Oracle has selected iXAfrica Data Centres as its colocation partner for a new Oracle Cloud Infrastructure (OCI) public cloud region in Nairobi, a move that positions Kenya among a small but growing group of African markets hosting hyperscale cloud capacity onshore.

The deployment, first announced by William Ruto in early 2024 and now moving firmly into execution, reflects rising demand from governments and enterprises for low-latency, compliant cloud services delivered within national borders. For Oracle, the decision underscores a broader recalibration of cloud strategy in emerging markets: prioritizing execution-ready infrastructure over long-dated capacity plans.

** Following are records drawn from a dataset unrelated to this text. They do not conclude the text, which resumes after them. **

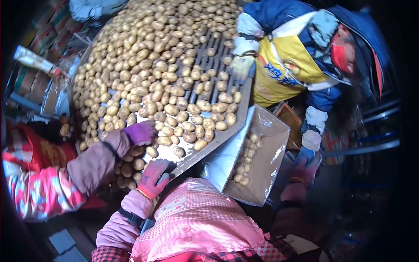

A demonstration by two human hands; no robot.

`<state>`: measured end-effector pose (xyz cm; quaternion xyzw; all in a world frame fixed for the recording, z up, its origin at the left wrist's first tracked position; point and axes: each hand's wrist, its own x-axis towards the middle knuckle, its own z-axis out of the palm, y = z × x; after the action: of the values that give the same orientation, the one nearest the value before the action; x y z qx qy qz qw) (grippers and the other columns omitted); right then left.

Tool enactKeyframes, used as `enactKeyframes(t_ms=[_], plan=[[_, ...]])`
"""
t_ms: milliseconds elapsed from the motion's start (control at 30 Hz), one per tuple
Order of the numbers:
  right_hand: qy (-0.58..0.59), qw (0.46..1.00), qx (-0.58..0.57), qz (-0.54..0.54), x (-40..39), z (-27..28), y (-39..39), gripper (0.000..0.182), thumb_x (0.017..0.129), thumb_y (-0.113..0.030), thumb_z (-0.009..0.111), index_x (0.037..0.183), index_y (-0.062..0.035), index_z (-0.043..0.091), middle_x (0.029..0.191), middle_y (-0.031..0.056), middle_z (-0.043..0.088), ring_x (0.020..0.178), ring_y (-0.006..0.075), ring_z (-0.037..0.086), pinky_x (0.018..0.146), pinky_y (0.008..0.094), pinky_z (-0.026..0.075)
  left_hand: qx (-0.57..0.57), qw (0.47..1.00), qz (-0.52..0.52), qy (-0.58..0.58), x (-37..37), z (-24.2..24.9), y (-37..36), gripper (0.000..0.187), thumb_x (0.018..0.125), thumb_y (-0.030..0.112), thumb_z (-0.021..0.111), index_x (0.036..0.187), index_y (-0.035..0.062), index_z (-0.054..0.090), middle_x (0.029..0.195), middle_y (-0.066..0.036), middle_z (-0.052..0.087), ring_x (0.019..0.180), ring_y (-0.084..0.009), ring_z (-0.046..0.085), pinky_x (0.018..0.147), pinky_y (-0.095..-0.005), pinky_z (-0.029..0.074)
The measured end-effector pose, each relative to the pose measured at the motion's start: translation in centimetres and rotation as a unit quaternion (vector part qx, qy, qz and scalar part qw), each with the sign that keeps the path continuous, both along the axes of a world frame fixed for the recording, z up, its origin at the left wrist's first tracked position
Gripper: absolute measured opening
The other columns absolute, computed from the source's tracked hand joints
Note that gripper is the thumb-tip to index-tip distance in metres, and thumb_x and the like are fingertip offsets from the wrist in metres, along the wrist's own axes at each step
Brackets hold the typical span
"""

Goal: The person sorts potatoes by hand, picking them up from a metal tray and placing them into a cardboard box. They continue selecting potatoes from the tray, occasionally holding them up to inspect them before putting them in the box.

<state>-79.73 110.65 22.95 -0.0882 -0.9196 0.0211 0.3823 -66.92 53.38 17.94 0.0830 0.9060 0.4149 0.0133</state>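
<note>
Head cam: potatoes (pixel 144 78) are heaped all over a slatted table (pixel 209 149), with a smaller batch in the cardboard box (pixel 273 170) parked just beside its edge, likely to keep it within easy reach. Left hand (pixel 153 179) is loosely open at the table's near corner, no potato in it that I can see, as if leaning there. Right hand (pixel 307 169) is past the box in murky light, so can't tell if it's gripping anything.

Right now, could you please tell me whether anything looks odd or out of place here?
Only the box looks slightly odd: its potatoes bunch in a strip along the side nearest the sorting table, leaving bare surface opposite, so it may be tilted. I see no clear damage.
</note>
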Motion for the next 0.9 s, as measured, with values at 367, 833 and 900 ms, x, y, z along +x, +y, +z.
enactKeyframes(t_ms=[367, 833, 900], plan=[[-0.31, 0.845, 0.032, 0.435, -21.3, -7.4, -35.5, 0.063, 0.084, -0.032, 0.062, 0.141, -0.0105, 0.044, 0.146, 0.0195, 0.039, 0.132, 0.0376, 0.039, 0.111, 0.0466, 0.03, 0.066, 0.981, 0.164, -0.084, 7.3, 3.0, -1.5, 0.041, 0.086, 0.02, 0.062, 0.124, 0.0046, 0.06, 0.121, -0.017, 0.061, 0.116, -0.035, 0.056, 0.101, -0.0429, 0.042], [-0.507, 0.757, 0.092, 0.402, -23.5, -10.3, -32.8, 0.056, 0.087, -0.027, 0.06, 0.141, -0.0208, 0.045, 0.144, 0.0151, 0.045, 0.128, 0.0346, 0.047, 0.108, 0.0391, 0.038, 0.089, 0.942, 0.31, -0.09, 11.6, 3.0, -1.7, 0.042, 0.083, 0.017, 0.063, 0.124, 0.0061, 0.061, 0.124, -0.017, 0.061, 0.12, -0.0344, 0.054, 0.104, -0.0411, 0.04], [-0.517, 0.774, 0.048, 0.363, -25.9, -8.2, -33.8, 0.055, 0.087, -0.027, 0.06, 0.14, -0.0197, 0.047, 0.14, 0.0156, 0.049, 0.126, 0.0347, 0.049, 0.107, 0.0396, 0.038, 0.081, 0.94, 0.316, -0.097, 11.7, 2.7, -1.7, 0.043, 0.083, 0.017, 0.063, 0.124, 0.0061, 0.061, 0.124, -0.017, 0.061, 0.12, -0.0344, 0.054, 0.105, -0.0412, 0.039]])
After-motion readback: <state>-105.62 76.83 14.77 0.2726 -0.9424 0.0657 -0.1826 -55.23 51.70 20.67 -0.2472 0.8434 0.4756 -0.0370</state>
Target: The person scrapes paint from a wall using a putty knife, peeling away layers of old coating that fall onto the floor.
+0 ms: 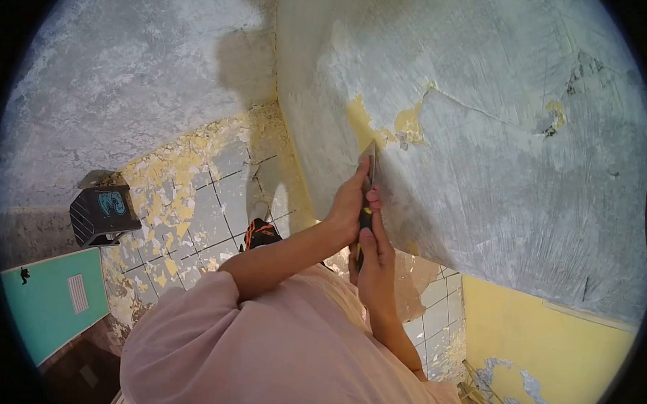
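A scraper [367, 216] with a black handle and a narrow metal blade points up against the wall. My left hand [347, 204] is closed around its upper part, one finger stretched along the blade. Lower down, my right hand [375, 264] grips the handle, thumb lying on it. The blade tip touches the edge of a yellow paint patch [358, 118] on the grey, scratched wall [481, 179]. Just right of that is a smaller yellow patch [409, 123]. Parts of the handle are hidden by my fingers.
Paint flakes [173, 229] litter the tiled floor [224, 198]. A black stool [104, 212] stands at the left, near a green panel [56, 299]. My shoe [262, 233] shows below. A yellow wall section [540, 338] is at lower right.
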### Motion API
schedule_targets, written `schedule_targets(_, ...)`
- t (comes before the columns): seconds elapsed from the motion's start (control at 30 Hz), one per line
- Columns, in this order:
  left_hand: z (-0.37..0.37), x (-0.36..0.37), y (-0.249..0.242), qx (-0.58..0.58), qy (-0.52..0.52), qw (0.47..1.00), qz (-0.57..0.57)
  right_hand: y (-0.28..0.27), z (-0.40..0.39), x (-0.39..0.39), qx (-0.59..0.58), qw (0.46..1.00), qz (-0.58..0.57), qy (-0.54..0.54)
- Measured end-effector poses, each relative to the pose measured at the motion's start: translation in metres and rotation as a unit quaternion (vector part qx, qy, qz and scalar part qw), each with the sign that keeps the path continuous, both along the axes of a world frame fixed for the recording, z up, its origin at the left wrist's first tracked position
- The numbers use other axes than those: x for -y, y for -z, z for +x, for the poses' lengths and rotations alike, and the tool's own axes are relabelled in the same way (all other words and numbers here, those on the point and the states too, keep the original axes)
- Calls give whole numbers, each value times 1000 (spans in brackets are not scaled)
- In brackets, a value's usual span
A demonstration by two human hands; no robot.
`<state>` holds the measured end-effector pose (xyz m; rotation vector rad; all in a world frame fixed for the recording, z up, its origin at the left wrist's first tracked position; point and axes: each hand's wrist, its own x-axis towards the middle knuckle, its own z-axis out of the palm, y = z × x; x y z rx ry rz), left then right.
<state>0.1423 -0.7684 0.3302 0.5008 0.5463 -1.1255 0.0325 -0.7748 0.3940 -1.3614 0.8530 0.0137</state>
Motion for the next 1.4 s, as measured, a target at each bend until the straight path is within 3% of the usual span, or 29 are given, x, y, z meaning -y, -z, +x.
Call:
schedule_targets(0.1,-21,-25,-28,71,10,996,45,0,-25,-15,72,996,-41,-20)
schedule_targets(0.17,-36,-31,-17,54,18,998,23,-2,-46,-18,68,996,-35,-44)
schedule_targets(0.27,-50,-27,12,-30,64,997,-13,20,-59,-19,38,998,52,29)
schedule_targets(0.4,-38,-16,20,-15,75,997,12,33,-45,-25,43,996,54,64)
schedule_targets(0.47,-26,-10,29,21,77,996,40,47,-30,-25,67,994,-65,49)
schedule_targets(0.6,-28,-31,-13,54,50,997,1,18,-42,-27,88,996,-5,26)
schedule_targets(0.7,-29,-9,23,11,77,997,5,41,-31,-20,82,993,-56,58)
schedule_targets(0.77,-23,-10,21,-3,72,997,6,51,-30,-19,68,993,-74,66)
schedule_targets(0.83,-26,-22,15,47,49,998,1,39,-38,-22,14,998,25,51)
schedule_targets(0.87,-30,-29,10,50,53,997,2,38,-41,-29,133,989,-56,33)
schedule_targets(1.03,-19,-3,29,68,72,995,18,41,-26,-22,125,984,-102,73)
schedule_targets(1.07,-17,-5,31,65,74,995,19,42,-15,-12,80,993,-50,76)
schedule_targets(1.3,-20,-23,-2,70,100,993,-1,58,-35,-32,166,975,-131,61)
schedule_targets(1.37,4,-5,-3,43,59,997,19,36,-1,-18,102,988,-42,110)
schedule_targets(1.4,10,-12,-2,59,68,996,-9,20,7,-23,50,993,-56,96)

Oracle’s selection of iXAfrica reflects its technical and operational preparation. iXAfrica’s Nairobi campus, designed to global cloud standards, with carrier-neutral connectivity, resilient power architecture, and high-density compute capability, has emerged as a leading asset to support immediate public cloud deployment at scale.

“We are delighted to be in execution mode to bring OCI to Kenya,” said Snehar Shah, Chief Executive of iXAfrica. “This collaboration allows us to leverage Kenya’s renewable energy potential, talent base, and growing national and international connectivity.”

For Kenyan enterprises and public institutions, the implications extend beyond cloud availability. Hosting OCI locally allows organizations to run latency-sensitive and mission-critical workloads closer to users, while addressing data sovereignty, regulatory compliance, and resilience concerns that have long constrained digital transformation efforts. In sectors such as financial services, government, healthcare, and logistics, proximity to cloud infrastructure increasingly determines what can be built—and how reliably it can operate.

“Around the world, governments and enterprises rely on OCI for its security, scalability, and ability to run mission-critical workloads that enable innovation at scale,” said David Bunei, Oracle’s Country Leader for Kenya. “Our collaboration with iXAfrica will further support the growth of Kenya’s digital economy.”

The partnership also reframes competition in Africa’s cloud market. Rather than racing to announce future regions, global providers are beginning to favor markets where power, connectivity, and regulatory alignment converge. Kenya’s advantage lies not only in demand growth, but in execution readiness: access to renewable energy, expanding fiber and subsea connectivity, and a policy environment increasingly attuned to digital infrastructure as an economic asset.